Regression

There is now a, more or less, fully automated regression. I setup a regression directory like this:

- regression     (static)
  |- regress.sh

- regression     (dynamic)
  |- tarballs
  |- srcs
  |- 3.4.7
  |- ...
  |- 3.7.0b2
  |- libedit
  |- gawk (optional)

The regress.sh script implements a vast amount of functionality all in POSIX /bin/sh – for portability. I had run into various issue trying to get gmake and bmake to agree on a Makefile, then gave up. The shell-script now does even more than the preceeding Makefiles with some dependency checks.
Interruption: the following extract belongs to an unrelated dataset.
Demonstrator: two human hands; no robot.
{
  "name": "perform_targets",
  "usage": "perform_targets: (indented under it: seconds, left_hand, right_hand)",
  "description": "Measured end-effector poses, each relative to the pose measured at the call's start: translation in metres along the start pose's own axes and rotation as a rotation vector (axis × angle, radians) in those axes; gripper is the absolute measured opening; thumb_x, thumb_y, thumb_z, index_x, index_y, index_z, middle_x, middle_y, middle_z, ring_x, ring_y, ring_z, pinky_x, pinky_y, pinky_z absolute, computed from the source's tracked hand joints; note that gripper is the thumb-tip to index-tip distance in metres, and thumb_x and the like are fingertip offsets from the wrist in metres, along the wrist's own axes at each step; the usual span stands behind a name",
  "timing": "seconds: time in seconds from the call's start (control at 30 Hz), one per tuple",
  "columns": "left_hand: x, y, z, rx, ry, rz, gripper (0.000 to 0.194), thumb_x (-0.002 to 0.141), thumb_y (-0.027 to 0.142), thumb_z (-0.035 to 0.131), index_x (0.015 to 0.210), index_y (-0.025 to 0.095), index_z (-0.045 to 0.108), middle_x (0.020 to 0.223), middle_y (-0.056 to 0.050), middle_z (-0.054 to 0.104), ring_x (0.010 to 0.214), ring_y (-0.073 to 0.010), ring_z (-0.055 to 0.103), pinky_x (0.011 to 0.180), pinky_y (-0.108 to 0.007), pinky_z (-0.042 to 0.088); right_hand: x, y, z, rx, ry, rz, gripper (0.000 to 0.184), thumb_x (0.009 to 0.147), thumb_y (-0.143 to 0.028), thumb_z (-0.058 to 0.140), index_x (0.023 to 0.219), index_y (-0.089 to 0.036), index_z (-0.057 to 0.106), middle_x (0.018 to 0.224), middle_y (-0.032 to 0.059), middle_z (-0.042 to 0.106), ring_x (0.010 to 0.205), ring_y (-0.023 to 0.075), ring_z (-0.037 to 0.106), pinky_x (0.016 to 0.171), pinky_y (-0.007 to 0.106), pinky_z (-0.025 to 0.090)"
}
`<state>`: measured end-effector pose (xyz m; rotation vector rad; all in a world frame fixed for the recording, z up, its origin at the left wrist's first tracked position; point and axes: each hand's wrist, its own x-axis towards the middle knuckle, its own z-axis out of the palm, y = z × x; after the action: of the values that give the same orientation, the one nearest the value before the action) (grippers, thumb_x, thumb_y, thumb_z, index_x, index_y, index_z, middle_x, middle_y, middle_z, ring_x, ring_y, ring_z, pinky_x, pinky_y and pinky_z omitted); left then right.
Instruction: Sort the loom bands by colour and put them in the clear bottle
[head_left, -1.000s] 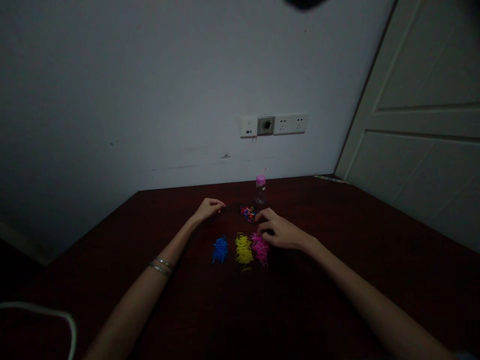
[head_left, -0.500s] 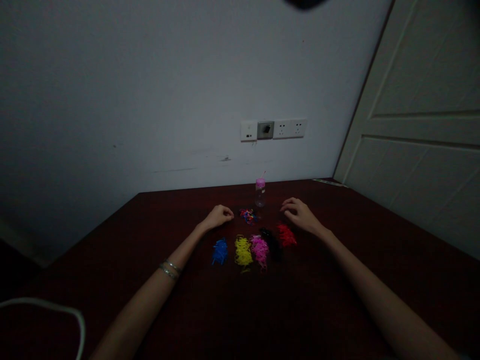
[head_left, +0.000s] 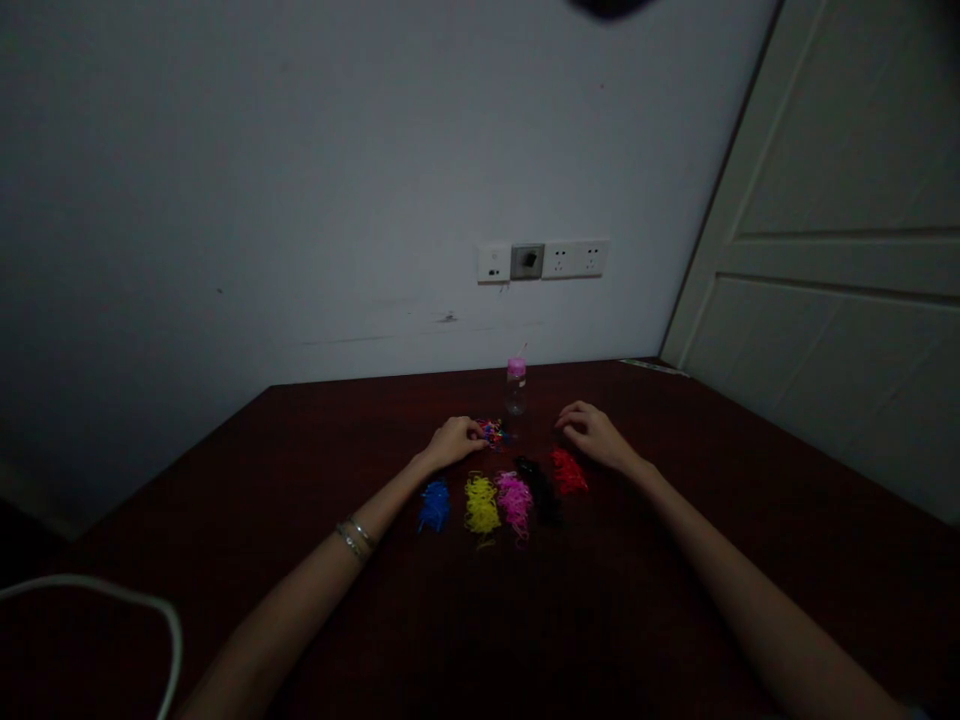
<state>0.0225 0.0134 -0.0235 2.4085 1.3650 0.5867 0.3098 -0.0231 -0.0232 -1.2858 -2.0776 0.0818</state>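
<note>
Head view, dim light: sorted elastic bands, w/ L hand (head_left: 452,440) now at the mixed-color pile (head_left: 493,432). Over the last sec., L hand has come in from the side to this pile; its fingertips now meet the pile's L edge. R hand (head_left: 592,432), which a moment ago hung over the pink end of the row, has drawn back to the far side of the red pile (head_left: 568,471), leaving that pile and the black pile (head_left: 541,487) in full view.

Hand states: L fingers curled, thumb & index close together; cannot tell if a band is pinched. R fingers loosely bent, partly open, no band visible in them.

Layout, L to R on the dark red-brown table (head_left: 360,410): blue pile (head_left: 434,506), set apart; yellow pile (head_left: 481,505) & pink pile (head_left: 514,500), side by side; then black, hard to make out vs. the tabletop; then red. Mixed pile lies beyond the row, just in front of a clear bottle w/ pink lid (head_left: 516,390), upright.

Significance (judged): picking has likely passed to L hand, w/ sorting incomplete, since several colors remain mixed.
</note>
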Motion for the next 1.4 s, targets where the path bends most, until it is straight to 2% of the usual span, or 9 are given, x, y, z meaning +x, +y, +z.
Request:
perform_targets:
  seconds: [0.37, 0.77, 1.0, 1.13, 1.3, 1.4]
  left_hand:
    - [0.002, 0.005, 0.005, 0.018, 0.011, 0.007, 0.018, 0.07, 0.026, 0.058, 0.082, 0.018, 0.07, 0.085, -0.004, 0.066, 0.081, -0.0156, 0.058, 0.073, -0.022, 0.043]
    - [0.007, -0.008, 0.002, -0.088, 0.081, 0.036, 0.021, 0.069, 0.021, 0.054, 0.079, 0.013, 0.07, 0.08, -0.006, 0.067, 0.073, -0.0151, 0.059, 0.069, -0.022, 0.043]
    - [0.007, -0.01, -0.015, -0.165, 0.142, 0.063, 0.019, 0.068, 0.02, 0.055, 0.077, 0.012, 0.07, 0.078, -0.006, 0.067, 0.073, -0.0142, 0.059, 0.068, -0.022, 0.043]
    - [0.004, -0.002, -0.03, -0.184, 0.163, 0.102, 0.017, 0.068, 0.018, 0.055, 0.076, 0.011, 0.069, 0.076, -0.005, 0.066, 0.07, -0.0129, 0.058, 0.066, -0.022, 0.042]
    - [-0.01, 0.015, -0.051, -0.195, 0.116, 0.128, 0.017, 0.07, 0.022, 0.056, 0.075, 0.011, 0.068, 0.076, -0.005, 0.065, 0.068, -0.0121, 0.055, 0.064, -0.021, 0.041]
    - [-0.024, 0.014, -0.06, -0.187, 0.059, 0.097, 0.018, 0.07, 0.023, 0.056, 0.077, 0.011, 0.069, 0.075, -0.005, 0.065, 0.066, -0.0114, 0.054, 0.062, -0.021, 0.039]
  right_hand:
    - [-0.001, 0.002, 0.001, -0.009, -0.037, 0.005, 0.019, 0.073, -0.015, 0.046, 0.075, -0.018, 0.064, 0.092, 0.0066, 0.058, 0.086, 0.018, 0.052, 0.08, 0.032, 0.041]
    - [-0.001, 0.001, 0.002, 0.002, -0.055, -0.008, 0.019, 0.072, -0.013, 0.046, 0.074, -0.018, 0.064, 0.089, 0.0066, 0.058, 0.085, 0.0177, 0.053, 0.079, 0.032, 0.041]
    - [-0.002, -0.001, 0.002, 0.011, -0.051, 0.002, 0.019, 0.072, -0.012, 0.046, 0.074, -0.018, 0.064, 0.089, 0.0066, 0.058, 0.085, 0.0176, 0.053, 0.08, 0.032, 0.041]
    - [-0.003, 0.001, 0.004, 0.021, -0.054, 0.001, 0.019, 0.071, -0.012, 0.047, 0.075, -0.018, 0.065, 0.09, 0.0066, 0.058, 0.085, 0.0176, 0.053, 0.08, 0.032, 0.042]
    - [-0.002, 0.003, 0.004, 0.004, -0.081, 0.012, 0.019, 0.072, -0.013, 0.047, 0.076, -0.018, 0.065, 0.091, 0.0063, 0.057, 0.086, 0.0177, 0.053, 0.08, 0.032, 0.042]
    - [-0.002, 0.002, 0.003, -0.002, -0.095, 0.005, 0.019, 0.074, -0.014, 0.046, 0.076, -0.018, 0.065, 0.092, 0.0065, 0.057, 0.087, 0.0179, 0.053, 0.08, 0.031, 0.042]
The process goes like this:

  1. ./regress.sh fetch - downloads a tarball of each Python release (3.X) to test, along with libedit and tools. It also extracts the tarballs into srcs.
  2. ./regress.sh venvs - builds Python versions and all virtual-envs
  3. ./regress.sh install - installs pyeditline via PIP into each virtual-env
  4. script test.log - log the console. This is necessary because the extension must run in a TTY – redirections fail miserably
  5. ./regress.sh check - runs the unittest on every virtual-env
  6. exit - End the script session.

Configurations

The regress.sh script mainly looks at environment-variables for configuration. Overriding these can be helpful to do specific testing.

VER - Sets the versions of Python to work with. (Quote it for multiple.) CFG - Sets the configurations to test – default: “dist builtin custom”

Have a look at:

regress.sh help

to gain more insight into the commands and usage. For those of you who are hard-core – read the source.